### WHAT TO PRODUCE
Scan the entries for the word "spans" and return every line that has it.

### SUPPLIED ENTRIES
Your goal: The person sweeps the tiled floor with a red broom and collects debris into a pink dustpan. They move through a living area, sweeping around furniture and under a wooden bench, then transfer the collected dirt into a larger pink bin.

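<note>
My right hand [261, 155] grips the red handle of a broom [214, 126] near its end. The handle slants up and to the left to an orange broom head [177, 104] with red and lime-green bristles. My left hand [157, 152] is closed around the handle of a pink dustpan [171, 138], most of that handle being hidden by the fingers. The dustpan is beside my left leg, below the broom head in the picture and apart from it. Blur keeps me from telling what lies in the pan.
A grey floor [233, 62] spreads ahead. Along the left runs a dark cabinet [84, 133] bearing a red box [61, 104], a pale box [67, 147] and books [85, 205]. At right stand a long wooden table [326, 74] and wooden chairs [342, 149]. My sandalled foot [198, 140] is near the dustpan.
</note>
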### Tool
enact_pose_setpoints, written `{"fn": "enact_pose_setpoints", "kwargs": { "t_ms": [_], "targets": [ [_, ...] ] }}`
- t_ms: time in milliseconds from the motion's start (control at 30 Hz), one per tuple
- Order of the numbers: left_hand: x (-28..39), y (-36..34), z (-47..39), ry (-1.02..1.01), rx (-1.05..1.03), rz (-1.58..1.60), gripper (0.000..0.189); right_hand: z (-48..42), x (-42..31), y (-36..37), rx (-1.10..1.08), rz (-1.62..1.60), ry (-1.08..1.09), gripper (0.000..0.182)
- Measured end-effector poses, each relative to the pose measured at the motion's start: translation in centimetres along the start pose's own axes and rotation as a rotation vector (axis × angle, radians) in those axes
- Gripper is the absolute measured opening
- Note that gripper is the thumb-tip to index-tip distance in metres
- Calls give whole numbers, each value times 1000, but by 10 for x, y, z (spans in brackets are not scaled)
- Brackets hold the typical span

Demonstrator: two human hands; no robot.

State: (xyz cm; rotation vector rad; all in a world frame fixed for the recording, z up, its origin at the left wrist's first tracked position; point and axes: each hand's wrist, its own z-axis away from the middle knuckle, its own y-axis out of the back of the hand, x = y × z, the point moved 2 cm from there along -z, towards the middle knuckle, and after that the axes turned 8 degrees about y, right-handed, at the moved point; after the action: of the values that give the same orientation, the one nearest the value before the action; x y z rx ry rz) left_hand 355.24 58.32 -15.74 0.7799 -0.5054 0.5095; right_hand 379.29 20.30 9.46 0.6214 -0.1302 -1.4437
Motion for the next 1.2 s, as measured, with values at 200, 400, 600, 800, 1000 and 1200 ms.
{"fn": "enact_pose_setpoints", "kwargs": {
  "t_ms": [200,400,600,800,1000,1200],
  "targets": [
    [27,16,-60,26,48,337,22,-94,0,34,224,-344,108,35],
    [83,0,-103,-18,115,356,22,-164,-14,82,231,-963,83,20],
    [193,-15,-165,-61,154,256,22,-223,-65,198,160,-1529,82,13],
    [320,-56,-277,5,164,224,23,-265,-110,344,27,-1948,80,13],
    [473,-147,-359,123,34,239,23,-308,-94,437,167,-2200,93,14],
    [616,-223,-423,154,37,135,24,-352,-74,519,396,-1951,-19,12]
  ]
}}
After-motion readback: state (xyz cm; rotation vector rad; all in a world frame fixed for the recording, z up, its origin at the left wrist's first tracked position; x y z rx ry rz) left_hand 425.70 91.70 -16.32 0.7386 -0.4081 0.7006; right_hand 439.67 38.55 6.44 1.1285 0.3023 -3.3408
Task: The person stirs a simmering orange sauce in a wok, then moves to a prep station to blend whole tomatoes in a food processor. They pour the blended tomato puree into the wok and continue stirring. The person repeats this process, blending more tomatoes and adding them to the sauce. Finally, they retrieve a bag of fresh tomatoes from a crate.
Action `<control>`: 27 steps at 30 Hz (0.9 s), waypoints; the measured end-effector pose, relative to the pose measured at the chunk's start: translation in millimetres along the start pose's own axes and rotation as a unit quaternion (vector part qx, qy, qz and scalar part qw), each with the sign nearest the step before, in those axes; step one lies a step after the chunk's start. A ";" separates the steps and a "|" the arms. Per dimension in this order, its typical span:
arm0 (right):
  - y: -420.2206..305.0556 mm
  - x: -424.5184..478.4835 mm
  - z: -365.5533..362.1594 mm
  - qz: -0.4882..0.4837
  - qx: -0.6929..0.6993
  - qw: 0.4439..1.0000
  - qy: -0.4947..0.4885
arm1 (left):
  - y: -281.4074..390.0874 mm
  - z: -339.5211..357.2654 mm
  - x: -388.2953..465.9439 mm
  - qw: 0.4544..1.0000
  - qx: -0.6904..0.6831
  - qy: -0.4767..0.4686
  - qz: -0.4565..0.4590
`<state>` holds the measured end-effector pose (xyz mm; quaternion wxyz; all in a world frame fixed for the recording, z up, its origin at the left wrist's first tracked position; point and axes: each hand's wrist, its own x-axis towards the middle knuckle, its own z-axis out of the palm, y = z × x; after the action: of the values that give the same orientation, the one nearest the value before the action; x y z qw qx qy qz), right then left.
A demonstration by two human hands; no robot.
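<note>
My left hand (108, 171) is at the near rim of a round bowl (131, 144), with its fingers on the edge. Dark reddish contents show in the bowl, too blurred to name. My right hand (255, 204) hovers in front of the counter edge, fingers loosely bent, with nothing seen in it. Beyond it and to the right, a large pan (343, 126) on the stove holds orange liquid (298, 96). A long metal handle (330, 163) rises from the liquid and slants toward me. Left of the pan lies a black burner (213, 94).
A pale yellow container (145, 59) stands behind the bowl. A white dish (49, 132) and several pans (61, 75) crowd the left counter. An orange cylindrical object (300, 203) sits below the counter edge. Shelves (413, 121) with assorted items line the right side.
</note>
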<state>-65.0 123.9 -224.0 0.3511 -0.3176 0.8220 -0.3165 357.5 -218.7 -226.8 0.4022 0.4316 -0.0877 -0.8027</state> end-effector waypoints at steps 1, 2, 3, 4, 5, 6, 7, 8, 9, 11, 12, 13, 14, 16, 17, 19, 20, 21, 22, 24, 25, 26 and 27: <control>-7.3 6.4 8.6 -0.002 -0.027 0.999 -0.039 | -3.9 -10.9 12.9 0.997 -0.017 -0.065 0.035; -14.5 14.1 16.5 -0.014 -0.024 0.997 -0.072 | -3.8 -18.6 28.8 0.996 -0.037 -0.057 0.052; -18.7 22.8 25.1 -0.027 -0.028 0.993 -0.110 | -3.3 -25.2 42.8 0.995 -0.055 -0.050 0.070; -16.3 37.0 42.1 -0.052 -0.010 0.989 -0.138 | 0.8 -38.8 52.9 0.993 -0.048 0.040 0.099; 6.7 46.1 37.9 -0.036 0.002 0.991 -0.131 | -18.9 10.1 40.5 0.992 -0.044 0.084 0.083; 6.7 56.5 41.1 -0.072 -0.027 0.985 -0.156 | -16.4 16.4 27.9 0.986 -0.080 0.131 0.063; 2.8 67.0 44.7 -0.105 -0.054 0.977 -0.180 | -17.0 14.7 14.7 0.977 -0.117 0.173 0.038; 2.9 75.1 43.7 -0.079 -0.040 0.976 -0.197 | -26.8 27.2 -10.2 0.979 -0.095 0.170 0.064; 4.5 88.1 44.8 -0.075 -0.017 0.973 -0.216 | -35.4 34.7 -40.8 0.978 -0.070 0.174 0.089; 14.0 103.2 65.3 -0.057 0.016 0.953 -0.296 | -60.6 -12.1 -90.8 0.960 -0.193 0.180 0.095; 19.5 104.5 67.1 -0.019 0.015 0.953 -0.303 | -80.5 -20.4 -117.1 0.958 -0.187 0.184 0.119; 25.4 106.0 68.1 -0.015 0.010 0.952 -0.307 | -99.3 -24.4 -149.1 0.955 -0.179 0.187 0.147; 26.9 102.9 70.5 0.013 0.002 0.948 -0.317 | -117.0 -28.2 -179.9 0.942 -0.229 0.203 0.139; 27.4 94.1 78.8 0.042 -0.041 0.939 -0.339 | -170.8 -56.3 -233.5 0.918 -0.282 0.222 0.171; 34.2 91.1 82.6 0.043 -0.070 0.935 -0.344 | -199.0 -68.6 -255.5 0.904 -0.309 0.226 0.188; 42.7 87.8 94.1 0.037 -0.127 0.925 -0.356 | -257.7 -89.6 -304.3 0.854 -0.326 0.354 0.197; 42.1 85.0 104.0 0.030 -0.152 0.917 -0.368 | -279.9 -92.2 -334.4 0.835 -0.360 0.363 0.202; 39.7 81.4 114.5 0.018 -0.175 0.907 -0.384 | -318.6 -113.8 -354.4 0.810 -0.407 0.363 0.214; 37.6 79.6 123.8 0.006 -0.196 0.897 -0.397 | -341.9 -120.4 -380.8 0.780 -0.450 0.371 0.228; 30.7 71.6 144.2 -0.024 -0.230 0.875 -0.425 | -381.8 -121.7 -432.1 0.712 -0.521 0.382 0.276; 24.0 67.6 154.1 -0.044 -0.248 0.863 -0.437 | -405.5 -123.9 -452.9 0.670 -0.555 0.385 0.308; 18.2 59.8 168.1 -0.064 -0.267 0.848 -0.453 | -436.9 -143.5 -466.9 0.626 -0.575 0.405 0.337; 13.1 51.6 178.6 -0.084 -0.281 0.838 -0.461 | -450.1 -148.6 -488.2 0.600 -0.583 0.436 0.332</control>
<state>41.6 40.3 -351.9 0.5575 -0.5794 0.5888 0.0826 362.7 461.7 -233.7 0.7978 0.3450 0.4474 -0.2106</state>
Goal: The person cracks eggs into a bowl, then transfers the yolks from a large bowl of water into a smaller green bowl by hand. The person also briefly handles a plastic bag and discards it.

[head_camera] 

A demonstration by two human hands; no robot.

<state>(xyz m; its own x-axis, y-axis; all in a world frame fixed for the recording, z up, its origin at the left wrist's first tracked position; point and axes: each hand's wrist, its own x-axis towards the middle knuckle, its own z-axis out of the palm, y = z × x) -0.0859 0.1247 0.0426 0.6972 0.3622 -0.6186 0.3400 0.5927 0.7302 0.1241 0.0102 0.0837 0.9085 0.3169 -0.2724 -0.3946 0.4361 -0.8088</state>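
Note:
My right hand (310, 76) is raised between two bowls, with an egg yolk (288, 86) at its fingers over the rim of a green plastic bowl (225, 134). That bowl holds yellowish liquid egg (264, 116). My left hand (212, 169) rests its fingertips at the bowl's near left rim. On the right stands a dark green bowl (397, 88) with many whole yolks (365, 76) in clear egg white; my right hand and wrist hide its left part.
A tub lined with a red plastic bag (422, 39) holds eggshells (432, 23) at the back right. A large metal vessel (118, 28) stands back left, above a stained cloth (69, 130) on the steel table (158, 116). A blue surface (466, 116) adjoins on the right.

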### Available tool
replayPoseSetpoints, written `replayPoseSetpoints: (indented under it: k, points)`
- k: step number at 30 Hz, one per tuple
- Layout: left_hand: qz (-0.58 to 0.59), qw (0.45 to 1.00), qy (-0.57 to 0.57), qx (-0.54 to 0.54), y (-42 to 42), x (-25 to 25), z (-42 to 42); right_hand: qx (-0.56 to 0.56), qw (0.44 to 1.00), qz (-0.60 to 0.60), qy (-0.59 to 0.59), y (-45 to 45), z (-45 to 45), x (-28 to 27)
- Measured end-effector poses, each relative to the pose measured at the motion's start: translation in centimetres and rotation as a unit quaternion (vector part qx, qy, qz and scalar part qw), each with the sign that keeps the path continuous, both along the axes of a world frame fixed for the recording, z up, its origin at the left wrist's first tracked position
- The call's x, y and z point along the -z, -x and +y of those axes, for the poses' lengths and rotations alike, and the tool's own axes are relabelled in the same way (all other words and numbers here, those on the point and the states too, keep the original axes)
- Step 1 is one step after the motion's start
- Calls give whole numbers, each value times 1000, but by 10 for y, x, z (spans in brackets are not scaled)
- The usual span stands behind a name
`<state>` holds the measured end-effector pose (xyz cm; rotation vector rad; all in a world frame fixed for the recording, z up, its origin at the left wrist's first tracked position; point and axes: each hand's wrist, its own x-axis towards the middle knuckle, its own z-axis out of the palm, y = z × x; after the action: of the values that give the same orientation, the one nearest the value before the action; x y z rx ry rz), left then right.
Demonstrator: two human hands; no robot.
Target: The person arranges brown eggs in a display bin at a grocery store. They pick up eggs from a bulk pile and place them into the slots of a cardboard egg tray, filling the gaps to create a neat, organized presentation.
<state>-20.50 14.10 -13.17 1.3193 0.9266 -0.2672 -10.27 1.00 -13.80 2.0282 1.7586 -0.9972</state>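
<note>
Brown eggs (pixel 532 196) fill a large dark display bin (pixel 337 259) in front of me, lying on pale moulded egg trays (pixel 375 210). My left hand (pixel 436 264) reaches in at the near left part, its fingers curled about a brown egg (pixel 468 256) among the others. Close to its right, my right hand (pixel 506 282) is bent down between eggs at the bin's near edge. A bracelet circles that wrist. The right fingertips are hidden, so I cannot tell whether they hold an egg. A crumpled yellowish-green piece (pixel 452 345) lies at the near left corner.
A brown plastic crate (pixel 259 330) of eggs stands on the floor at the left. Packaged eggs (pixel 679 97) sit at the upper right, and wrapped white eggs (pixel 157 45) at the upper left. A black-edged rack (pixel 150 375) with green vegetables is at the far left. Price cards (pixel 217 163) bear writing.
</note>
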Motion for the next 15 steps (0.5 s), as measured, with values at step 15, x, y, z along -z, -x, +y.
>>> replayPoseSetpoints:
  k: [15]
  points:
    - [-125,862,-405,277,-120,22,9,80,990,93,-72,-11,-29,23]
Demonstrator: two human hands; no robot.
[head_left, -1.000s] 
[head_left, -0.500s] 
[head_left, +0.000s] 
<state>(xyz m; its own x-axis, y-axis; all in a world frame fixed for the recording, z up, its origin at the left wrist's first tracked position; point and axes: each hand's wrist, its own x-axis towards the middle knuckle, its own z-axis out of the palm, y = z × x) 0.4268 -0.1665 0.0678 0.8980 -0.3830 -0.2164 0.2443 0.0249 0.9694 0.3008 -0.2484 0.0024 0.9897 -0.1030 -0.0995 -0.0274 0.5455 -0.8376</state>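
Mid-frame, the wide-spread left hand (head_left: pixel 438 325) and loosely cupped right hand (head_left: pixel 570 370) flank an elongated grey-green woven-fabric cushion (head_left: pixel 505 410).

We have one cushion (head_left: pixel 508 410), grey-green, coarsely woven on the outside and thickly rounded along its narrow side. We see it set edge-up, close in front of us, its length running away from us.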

### TASK RESULT
- Calls give whole numbers, each value times 1000, but by 10 for x, y, z (spans in brackets are not scaled)
- Calls give whole numbers, each value times 1000, but by 10 for y, x, z (spans in brackets are not scaled)

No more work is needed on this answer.